> THE PROBLEM
Only lines holding the word "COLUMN" are needed; copy each of them from the material.

> DATASET EXCERPT
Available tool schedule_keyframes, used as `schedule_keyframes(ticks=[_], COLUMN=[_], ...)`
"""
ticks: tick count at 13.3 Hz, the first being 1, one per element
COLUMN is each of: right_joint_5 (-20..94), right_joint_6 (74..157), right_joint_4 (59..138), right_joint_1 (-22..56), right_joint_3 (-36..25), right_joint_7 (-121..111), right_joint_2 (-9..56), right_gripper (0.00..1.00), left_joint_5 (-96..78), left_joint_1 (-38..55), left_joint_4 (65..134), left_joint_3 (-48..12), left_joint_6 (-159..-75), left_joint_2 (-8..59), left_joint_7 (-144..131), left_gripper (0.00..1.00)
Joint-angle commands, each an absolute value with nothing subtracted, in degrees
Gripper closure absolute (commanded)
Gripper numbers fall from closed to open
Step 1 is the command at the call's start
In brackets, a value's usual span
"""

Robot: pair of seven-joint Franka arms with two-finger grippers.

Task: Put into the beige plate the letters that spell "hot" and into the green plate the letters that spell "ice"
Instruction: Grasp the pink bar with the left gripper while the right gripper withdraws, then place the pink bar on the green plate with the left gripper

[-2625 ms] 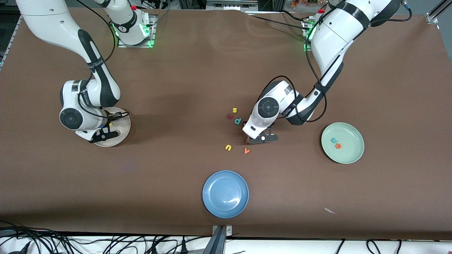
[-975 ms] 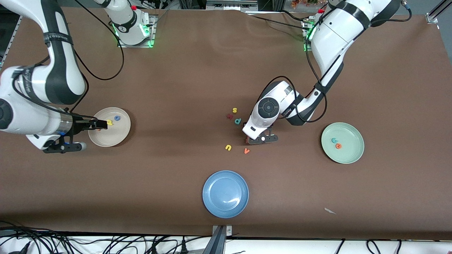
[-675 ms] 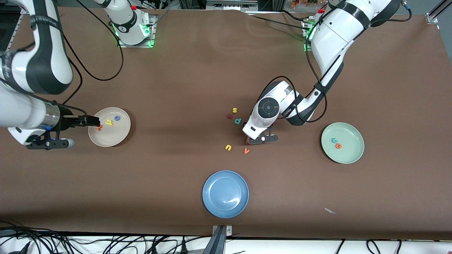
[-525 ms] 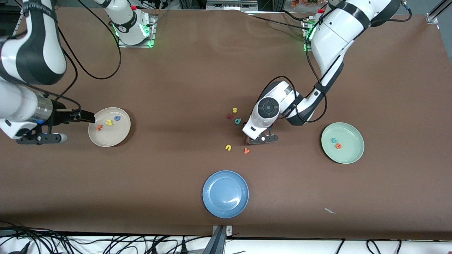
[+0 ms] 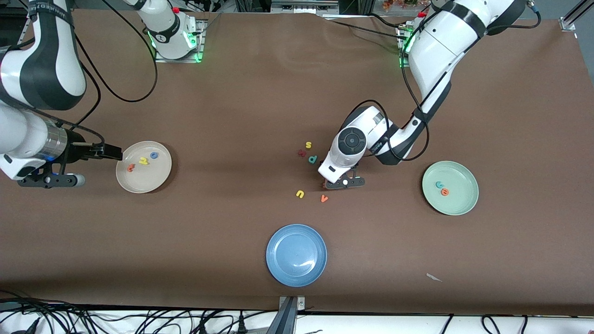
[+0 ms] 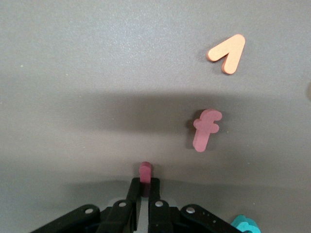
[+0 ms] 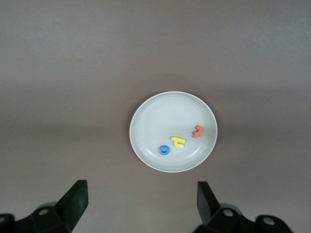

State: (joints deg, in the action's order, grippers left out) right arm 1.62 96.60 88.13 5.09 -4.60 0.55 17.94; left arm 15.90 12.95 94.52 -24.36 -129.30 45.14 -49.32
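Between my left gripper's [image 6: 143,187] fingertips, pinched tight at table level, stands the dark maroon i [image 6: 145,174], its short bar poking out past the tips. Just ahead of that gripper in the left wrist view lies a red-orange f [image 6: 206,128], with an orange v [image 6: 227,52] a little past it and a teal p [image 6: 244,225] beside my fingers. From the front camera the left gripper [image 5: 344,182] sits low amid the loose letters: a yellow u [image 5: 300,194] and the v lie nearer that camera, a yellow s [image 5: 308,145] farther from it.

Toward my left arm's end of the table, well apart from that gripper, the green plate [image 5: 466,203] already carries the teal c [image 5: 439,184] and the orange e [image 5: 445,191].

My right gripper [image 5: 109,152] hangs spread wide and empty, up in the air just outside the beige plate [image 5: 146,183]. Through its wrist camera that plate [image 7: 150,131] shows the blue o [image 7: 164,150], the yellow h [image 7: 178,141] and the orange t [image 7: 198,131] lying together inside it, apart from my open fingers [image 7: 74,201]. A blue plate [image 5: 287,271] rests near the front camera, well clear of both grippers.
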Motion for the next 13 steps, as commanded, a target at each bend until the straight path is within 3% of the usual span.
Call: schedule_keyframes(ticks=[1,6,10,13], right_joint_5=[1.3,-1.4,3.0,2.4], right_joint_6=[95.8,90.7,89.5,88.8], right_joint_4=[88.5,85.4,82.4,81.2], right_joint_1=[4.7,5.4,5.3,5.3], right_joint_3=[-4.1,-3.0,-2.3,-3.0], right_joint_7=[3.2,2.7,3.2,3.6], right_joint_2=[16.8,16.0,16.0,11.9], right_gripper=[0.01,0.00,0.00,0.00], left_joint_5=[17.8,17.9,18.4,19.9], left_joint_1=[12.0,5.9,-0.5,-6.4], left_joint_4=[93.3,93.5,94.8,96.9], left_joint_3=[-23.9,-24.0,-23.9,-24.0], left_joint_6=[-126.8,-120.4,-117.6,-117.4], left_joint_2=[44.1,39.0,36.4,33.8], left_joint_7=[-49.0,-41.9,-32.6,-24.2], left_gripper=[1.00,1.00,1.00,1.00])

> ANSWER TO THIS TASK
Available tool schedule_keyframes, used as `schedule_keyframes(ticks=[_], COLUMN=[_], ...)`
COLUMN is each of: right_joint_5 (-20..94), right_joint_6 (74..157), right_joint_4 (59..138), right_joint_1 (-22..56), right_joint_3 (-36..25), right_joint_7 (-121..111), right_joint_2 (-9..56), right_gripper (0.00..1.00), left_joint_5 (-96..78), left_joint_1 (-38..55), left_joint_4 (65..134), left_joint_3 (-48..12), left_joint_6 (-159..-75), left_joint_2 (-8..59), left_joint_7 (-144..131), left_gripper (0.00..1.00)

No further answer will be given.